The claim of the utility companies presupposes which of the following?

(A) The public will embrace the development of wind and solar power.

(B) No new deposits of gas, oil, and coal will be discovered in the near future.

(C) Weather patterns are consistent and predictable.

(D) The necessary technology for conversion to wind and solar power is not more expensive than the technology needed to create energy through combustion.

(E) Obtaining energy from nonrenewable sources, such as gas, oil and coal, cannot be made less risky.

This question is part of the GMAT Club Critical Reasoning : Assumption" Revision Project.

OFFICIAL EXPLANATION

The conclusion of the argument is that renewable sources of energy, chiefly solar and wind, will be less risky for certain utilities than nonrenewable sources, such as oil and gas. The basis for this claim is that the renewable sources will provide stable, low-cost supplies of energy, whereas the prices for nonrenewable sources will fluctuate according to availability. We are asked to find an assumption underlying this argument. In order for this argument to be valid, it must in fact be true that these renewable sources of energy will provide stable, low-cost supplies.

(A) The utility companies' claim has to do with the supply risk of the new energy sources, not with how these sources are received by the public.

(B) If no new supplies of traditional energy sources are found, then it is true that perhaps these nonrenewable supplies will continue to fluctuate in price in a risky manner. However, the argument does not depend upon any assumption about the future discovery of oil and gas supplies.
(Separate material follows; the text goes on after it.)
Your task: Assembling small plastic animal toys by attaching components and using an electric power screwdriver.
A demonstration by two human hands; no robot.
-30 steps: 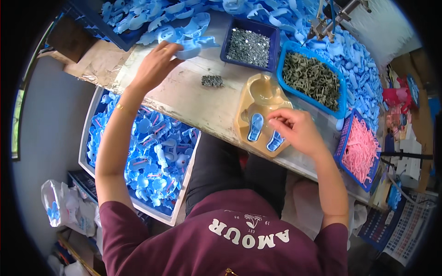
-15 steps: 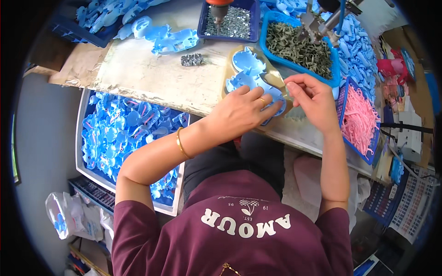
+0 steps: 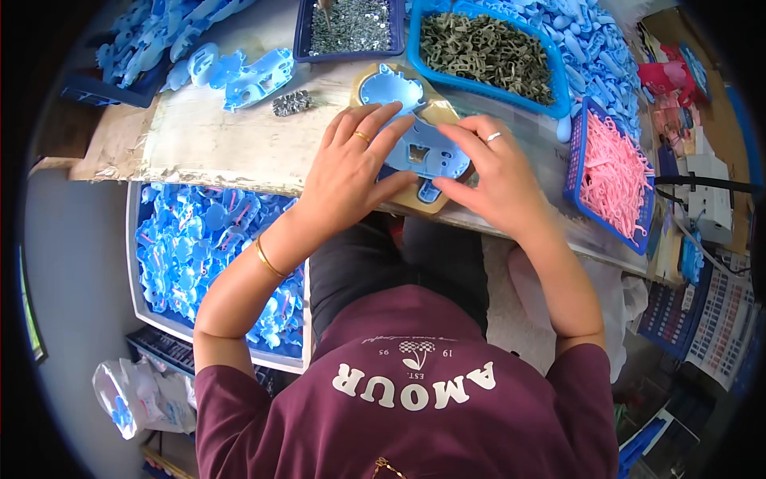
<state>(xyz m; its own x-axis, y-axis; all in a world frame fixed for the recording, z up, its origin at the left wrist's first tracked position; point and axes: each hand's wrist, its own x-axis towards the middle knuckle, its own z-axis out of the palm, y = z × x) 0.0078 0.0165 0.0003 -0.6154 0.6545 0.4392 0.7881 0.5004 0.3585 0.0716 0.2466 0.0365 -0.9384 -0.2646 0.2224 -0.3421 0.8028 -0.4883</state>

(C) CORRECT. If we assume that weather patterns are consistent and predictable, then with the stated premises, we can conclude that solar and wind power will be less risky than oil and gas. If, on the other hand, weather patterns are not consistent and predictable, then solar and wind power are not reliable and thus will not provide "stable energy supplies at low cost." Thus, the argument's conclusion directly depends on this assumption.

(D) To reach the required conclusion, it is not necessary to assume that the conversion technology for new sources is not more expensive than the present technology.

(E) This choice does not directly affect the argument. Whether or not energy produced through combustion can be made less risky, the new energy sources might still be less risky than the older sources.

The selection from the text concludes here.